Skift Take

GoPro learned early that vanity sells in the form of selfie videos. GoPro's challenge will be to evolve from a gadget company into a media enterprise because hardware can fairly easily be copied.

As GoPro debuted on Nasdaq, after having raised $427 million in its IPO, founder and CEO Nicholas Woodman says a seminal moment for the company occurred when it realized something about the “selfie” prior to the selfie craze.

In the opening minutes of its debut June 26, GoPro’s stock price was trading up around 35% to $32.40.

“The first GoPro was a wrist camera for me to capture my friends surfing,” Woodman told CNBC [see video embedded below]. “And it took a few years to realize that there are a lot more people in the world that want to capture themselves doing what they want, what they love to do, their passions, their interests, than there are people that want to capture other people.”

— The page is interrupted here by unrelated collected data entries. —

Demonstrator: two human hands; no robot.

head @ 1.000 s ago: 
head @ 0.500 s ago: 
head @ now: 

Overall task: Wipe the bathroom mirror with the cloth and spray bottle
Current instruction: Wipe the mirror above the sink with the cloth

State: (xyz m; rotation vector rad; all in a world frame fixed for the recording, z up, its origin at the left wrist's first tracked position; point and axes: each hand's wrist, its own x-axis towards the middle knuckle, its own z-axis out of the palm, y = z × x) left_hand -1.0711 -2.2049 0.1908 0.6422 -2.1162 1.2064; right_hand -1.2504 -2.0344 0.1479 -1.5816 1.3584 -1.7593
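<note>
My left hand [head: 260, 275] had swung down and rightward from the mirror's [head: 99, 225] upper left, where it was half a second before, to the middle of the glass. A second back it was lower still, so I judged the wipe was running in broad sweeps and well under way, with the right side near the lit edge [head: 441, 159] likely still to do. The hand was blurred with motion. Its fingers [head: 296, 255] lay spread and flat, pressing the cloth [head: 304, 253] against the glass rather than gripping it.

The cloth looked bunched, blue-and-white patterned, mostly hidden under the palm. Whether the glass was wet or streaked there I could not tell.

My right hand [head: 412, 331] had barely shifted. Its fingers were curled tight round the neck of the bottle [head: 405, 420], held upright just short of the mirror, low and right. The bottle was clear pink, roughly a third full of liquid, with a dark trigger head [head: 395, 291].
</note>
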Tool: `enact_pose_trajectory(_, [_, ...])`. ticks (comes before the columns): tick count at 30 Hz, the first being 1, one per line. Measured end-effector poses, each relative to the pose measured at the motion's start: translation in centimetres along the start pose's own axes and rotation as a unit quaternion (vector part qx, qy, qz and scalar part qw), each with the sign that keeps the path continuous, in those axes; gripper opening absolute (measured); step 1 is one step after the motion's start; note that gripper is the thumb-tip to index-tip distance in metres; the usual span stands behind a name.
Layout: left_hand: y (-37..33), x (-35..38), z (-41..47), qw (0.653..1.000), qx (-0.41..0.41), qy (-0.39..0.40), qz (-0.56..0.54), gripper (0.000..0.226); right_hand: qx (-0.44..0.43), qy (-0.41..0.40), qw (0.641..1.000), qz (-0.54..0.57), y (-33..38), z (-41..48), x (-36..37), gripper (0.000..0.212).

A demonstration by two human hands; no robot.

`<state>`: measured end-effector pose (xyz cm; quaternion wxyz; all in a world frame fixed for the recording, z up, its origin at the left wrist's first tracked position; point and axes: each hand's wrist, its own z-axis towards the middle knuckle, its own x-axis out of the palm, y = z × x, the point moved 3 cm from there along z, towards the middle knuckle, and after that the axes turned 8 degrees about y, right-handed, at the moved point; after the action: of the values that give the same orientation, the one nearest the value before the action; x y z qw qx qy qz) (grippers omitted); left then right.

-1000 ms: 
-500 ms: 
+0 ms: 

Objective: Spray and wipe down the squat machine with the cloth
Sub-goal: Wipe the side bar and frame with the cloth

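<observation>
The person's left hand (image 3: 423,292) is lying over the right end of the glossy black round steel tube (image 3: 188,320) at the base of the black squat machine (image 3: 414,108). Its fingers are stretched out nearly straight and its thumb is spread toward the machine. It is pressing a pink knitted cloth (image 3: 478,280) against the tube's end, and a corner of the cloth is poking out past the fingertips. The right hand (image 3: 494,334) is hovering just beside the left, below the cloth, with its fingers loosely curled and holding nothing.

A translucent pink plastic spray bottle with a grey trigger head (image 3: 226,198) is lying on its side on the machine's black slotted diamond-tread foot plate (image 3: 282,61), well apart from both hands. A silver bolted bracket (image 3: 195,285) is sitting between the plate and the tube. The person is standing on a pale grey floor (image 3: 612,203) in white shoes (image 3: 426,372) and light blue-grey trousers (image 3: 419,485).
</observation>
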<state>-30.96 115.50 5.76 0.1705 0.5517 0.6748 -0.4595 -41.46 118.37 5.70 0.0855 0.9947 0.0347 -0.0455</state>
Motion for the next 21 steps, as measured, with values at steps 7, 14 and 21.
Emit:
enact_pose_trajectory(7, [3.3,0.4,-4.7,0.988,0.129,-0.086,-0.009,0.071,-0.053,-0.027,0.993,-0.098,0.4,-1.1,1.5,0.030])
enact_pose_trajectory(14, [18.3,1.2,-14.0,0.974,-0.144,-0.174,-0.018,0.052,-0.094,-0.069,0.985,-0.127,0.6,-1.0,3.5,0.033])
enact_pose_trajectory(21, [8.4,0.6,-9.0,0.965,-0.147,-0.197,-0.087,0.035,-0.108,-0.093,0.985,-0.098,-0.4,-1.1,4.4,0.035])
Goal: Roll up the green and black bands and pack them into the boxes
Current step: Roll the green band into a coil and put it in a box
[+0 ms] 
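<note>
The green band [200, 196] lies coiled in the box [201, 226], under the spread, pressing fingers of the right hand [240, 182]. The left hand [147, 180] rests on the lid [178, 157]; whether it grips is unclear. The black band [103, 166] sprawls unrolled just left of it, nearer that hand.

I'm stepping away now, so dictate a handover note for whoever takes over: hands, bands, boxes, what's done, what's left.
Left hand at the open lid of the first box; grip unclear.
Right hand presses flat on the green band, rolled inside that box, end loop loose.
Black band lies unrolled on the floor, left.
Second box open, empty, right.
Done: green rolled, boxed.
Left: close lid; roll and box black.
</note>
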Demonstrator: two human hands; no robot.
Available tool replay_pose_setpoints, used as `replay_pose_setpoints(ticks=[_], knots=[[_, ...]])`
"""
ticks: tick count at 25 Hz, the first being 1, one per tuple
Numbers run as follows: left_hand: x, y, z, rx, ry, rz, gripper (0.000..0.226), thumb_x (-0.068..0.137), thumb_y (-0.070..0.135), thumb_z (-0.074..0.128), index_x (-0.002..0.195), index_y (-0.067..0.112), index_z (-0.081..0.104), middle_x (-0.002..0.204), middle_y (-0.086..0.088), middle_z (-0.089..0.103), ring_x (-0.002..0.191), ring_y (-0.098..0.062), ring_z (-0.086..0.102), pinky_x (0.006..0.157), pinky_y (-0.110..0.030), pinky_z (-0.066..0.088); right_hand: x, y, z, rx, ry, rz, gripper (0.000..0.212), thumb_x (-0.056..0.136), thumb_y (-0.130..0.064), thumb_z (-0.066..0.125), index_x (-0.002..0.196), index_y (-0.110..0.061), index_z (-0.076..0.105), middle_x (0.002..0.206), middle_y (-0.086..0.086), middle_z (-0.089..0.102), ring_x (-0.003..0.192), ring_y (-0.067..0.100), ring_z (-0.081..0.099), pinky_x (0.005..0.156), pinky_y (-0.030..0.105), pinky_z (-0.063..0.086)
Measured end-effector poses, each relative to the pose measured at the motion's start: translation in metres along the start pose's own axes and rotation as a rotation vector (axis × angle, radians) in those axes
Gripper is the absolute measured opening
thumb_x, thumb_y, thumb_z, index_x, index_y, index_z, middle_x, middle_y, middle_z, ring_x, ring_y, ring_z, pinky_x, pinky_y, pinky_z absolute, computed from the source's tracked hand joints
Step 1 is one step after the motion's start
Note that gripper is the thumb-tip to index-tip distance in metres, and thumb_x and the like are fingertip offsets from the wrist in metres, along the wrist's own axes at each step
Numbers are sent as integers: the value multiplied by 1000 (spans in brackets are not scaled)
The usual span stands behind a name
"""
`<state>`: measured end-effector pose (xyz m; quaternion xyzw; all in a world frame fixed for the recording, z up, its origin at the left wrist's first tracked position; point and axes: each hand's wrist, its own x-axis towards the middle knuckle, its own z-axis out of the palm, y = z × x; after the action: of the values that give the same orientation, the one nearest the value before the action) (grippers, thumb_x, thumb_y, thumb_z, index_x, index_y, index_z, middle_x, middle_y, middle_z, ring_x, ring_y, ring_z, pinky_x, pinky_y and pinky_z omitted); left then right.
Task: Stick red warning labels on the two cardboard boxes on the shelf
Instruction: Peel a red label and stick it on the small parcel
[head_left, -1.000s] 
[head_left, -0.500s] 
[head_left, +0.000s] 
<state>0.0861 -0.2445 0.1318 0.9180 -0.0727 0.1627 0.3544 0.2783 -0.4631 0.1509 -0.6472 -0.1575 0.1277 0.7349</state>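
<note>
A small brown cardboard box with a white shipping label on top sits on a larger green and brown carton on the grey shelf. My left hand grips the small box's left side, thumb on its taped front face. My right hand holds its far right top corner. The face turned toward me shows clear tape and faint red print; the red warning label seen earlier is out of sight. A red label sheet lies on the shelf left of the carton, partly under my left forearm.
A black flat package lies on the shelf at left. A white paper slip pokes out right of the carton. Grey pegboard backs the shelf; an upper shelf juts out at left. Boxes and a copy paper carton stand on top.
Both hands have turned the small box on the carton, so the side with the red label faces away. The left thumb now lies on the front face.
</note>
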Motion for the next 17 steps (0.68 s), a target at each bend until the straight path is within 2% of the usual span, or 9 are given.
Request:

“And so the big aha moment for GoPro was enabling the world to turn the camera around on itself, and that’s led to perspectives of life that was never possible before and incredible content that was never possible.

“It’s a business that’s essentially built on our customer-shared experiences, the original selfie. The original selfie.”

Woodman believes that GoPro, with its array of cameras for action-oriented activities, will turn out to be more than a gadget company, as it has ambitions to be a media/content company.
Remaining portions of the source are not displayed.